PARIS, 10 fév 2008 (AFP) - Ayaan Hirsi Ali, ex-députée néerlandaise menacée
de mort depuis plusieurs années en raison de ses prises de position sur l’islam,
explique à l’AFP se battre pour provoquer "un changement de mentalité" des
musulmans et un débat sur les fondements de cette religion.
Q- Vous avez souvent tenu des propos très virulents sur l’islam. Quel est le
sens de votre combat ?
R- Je me bats pour un changement de mentalité, pour que les musulmans
acceptent que les principes de la démocratie, de la liberté, sont bien plus
précieux que ceux de l’islam.
J’ai conscience d’être souvent provocante, mais c’est pour déclencher le
débat. J’ai voulu montrer que des filles, des femmes sont battues, retirées de
l’école, maltraitées, au nom de l’islam. Il faut s’élever contre cela, et à un
moment, il est nécessaire de parler de la religion.

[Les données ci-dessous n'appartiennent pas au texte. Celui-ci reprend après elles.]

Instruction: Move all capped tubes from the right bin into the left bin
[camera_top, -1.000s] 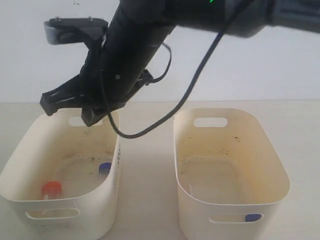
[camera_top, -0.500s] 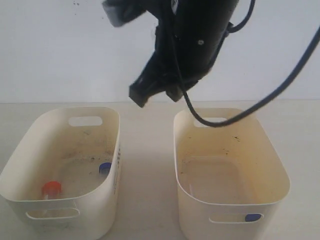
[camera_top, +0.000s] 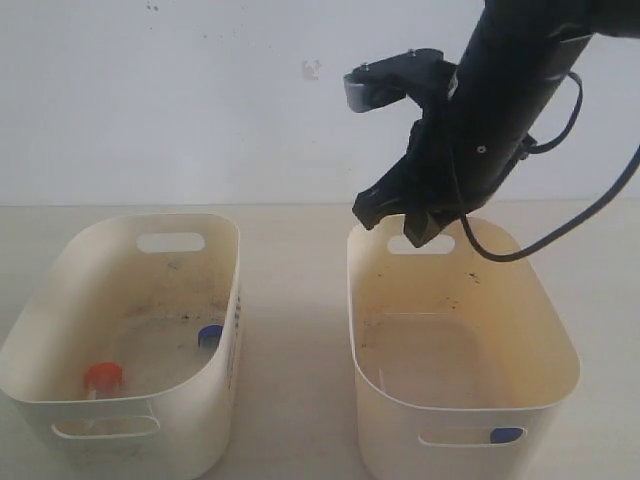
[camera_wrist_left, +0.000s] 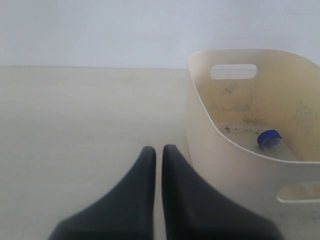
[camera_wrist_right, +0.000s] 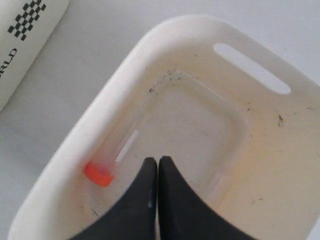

Selon moi, l’islam n’est pas compatible avec la démocratie, même si les
musulmans peuvent vivre en démocratie. Je pense qu’il est inévitable de
commencer à s’interroger sur les principes musulmans.
Mais je mène mon combat avec des moyens pacifiques, sans appel à la
violence.
Q- Comment vivez-vous actuellement ? Etes vous toujours menacée ?
R - Les menaces sont permanentes, par e-mail ou sur des sites internet. Le
gouvernement néerlandais, dont je considère qu’il a une attitude immorale, ne veut plus assurer ma protection à l’extérieur du pays, prétextant que c’est de la responsabilité des Etats-Unis, où je vis.
J’assure ma protection grâce à des donations, mais au lieu de me dédier à
mon travail, je passe désormais mon temps à lever des fonds privés pour me
protéger.
Q- Vous êtes à Paris pour quelques jours, qu’attendez-vous de la France ?
R- J’espère que l’initiative des intellectuels français demandant ma
naturalisation aboutira, et qu’ainsi mes problèmes de sécurité seront résolus.
Pour cela, il faut que j’obtienne la nationalité française, ou, c’est une autre
option, que l’Union européenne mette en place un fonds qui protégerait les gens comme moi, dont les vies sont menacées en raison de leurs prises de position.